Je me suis porté caution : comment étaler le paiement de la dette ?

Pour aider mon fils à louer un logement, je me suis porté caution solidaire de ses dettes locatives envers son propriétaire. Cet enfant ne m'a pas prévenu de ses difficultés, il n'a pas honoré ses loyers, le propriétaire a porté l'affaire en justice, et par son jugement définitif, le tribunal a ordonné l'expulsion de mon fils assortie du paiement des loyers en retard. L'expulsion a eu lieu quelques mois après le jugement, cette dernière annulant de fait le bail. Comme mon fils est incapable d'honorer son engagement, en tant que caution je viens de recevoir un commandement d'huissier à payer sous huitaine la somme de 5 300 €, somme que je n'ai pas.

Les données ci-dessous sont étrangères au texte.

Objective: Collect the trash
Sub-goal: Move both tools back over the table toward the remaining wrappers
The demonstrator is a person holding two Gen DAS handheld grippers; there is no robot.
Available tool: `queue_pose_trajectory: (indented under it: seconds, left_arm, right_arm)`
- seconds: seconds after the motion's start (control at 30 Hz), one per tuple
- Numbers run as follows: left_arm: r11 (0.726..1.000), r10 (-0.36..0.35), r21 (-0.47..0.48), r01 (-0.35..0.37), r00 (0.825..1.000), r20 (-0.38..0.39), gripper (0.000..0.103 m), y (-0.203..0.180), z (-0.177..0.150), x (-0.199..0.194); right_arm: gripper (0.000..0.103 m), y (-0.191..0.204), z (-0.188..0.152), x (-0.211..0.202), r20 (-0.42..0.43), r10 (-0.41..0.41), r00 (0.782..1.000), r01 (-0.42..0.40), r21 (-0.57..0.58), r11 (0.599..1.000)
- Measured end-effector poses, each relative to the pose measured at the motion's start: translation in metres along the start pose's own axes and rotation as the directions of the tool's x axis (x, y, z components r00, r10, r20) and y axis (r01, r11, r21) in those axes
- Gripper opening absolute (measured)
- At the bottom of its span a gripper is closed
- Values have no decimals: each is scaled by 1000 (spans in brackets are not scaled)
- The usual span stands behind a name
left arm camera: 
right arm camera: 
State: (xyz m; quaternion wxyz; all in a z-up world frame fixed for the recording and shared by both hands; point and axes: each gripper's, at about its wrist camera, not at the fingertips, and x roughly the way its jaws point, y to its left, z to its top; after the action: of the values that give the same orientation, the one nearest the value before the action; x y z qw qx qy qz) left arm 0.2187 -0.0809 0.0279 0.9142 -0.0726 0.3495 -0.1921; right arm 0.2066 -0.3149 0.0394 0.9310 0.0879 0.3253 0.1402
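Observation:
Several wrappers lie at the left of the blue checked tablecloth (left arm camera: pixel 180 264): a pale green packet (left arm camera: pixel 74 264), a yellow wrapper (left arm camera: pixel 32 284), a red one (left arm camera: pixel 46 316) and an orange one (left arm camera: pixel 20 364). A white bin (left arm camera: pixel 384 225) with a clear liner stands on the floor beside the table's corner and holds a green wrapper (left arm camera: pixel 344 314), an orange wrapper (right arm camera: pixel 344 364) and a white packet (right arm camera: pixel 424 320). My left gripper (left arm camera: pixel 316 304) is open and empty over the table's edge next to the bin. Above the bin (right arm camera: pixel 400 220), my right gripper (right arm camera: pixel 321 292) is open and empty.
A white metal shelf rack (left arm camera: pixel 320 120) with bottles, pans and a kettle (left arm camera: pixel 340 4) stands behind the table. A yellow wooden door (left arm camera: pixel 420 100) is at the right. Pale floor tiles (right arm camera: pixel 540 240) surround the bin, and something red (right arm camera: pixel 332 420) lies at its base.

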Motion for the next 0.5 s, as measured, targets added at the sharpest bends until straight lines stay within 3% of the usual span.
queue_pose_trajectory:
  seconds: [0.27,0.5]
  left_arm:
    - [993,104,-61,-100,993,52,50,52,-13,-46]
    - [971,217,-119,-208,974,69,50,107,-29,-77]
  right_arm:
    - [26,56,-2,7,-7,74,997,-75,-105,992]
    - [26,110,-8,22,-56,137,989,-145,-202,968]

Bien que ne rejetant pas ce commandement, mes revenus ne me permettent pas de m'acquitter de cette somme dans un bref délai, je souhaiterais aménager au maximum cette dette, car je suis retraité, avec une maison à payer et quelques crédits non encore soldés. Pourriez vous m'informer et me conseiller sur les démarches et/ou actions à entreprendre ?

Réponse de l'expert

Dès réception du commandement de payer, il est possible de se rapprocher de l’huissier de justice en charge du recouvrement de la dette afin d’exposer sa situation et d’obtenir éventuellement par son intermédiaire, si le créancier l’accepte et que la situation le justifie, un échéancier de règlement de la dette qui suspendra les poursuites.

Si cette démarche reste sans effet, la personne objet d’une procédure d’exécution forcée peut, si elle justifie de circonstances légitimes, saisir le juge de l'exécution de son domicile (article 510 du code de procédure civile ; article 8 du décret n°92-755 du 31 juillet 1992) par assignation délivrée par un huissier de justice, afin de solliciter des délais de paiement.

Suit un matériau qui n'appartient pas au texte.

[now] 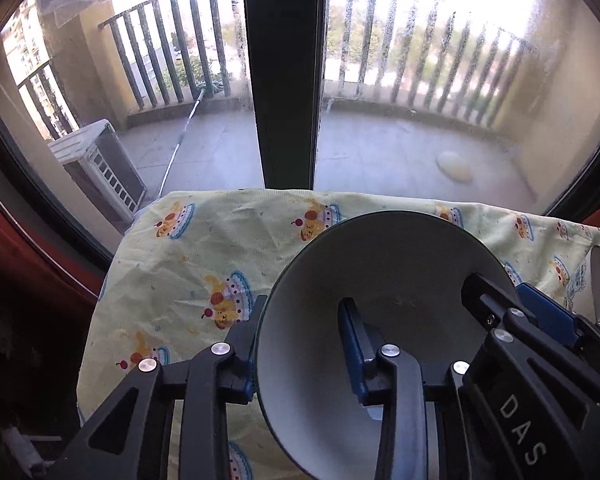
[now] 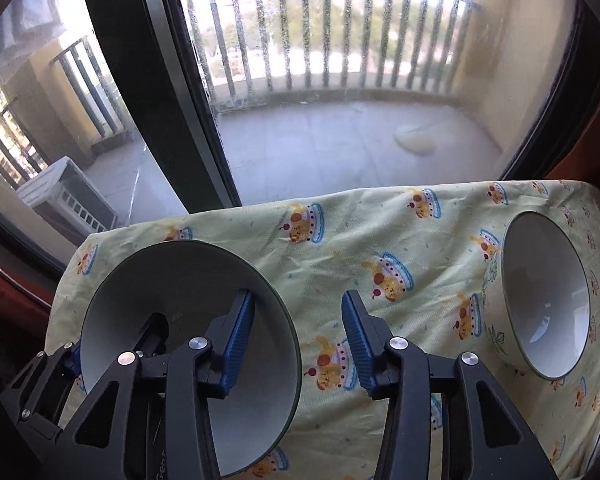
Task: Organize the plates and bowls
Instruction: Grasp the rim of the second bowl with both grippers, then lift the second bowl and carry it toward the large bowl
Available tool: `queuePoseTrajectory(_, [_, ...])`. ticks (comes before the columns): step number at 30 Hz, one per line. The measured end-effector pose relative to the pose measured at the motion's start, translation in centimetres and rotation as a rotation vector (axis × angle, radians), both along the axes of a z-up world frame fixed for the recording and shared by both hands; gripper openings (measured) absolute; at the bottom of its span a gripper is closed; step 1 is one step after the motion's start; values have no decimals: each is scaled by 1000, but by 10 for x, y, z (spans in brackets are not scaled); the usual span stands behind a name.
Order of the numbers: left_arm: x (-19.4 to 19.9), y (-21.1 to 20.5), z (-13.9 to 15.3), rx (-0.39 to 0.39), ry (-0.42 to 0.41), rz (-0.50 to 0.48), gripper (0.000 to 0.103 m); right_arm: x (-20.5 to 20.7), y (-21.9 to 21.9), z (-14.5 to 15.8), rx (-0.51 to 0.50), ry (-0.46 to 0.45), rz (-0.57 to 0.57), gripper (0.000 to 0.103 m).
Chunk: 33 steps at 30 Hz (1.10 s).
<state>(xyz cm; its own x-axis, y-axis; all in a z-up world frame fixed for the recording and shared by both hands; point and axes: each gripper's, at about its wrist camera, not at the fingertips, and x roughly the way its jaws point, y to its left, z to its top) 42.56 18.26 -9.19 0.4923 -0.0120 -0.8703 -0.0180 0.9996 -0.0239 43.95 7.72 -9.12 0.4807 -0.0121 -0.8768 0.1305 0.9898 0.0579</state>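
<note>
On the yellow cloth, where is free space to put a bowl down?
Free: the cloth between the dark-rimmed bowl and the floral bowl, and the back strip along the window. Crowded: the near left, where both hand-held grippers straddle the dark-rimmed bowl's rim.

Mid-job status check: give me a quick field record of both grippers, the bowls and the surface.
left gripper: open, straddling the near bowl's left rim
right gripper: open, straddling the same bowl's right rim
near bowl: white inside; resting or lifted, cannot tell
second bowl: further right on the cloth, apart from both grippers, green print outside
cloth: yellow, cartoon print, beside a window
</note>
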Motion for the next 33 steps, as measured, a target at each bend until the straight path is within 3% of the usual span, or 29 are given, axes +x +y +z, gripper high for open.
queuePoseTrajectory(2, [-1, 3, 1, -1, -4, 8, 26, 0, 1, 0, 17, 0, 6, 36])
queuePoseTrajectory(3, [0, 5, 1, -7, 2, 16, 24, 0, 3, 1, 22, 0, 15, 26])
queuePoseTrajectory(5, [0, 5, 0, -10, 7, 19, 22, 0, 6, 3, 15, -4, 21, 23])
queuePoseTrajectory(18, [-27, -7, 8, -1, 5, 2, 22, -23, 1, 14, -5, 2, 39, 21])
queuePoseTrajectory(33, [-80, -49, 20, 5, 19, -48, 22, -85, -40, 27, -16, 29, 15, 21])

En effet, il résulte des dispositions de l’article 1244-1 du code civil que compte tenu de la situation du débiteur et en considération des besoins du créancier, le juge peut dans la limite de deux années, reporter ou échelonner le paiement des sommes dues.

Il convient de préciser qu’il s‘agit d’une simple faculté laissée à l’appréciation du juge. De plus, le juge a toujours la possibilité d’octroyer un délai d’une durée moindre, et en tout état de cause, il doit spécifier la durée retenue (Cour de cassation, 2ème chambre civile, 7 janvier 1998).

Si le délai est octroyé, la décision du juge suspend les procédures d'exécution qui auraient été engagées par le créancier (articles 1244-2 du code civil et 513 du code de procédure civile).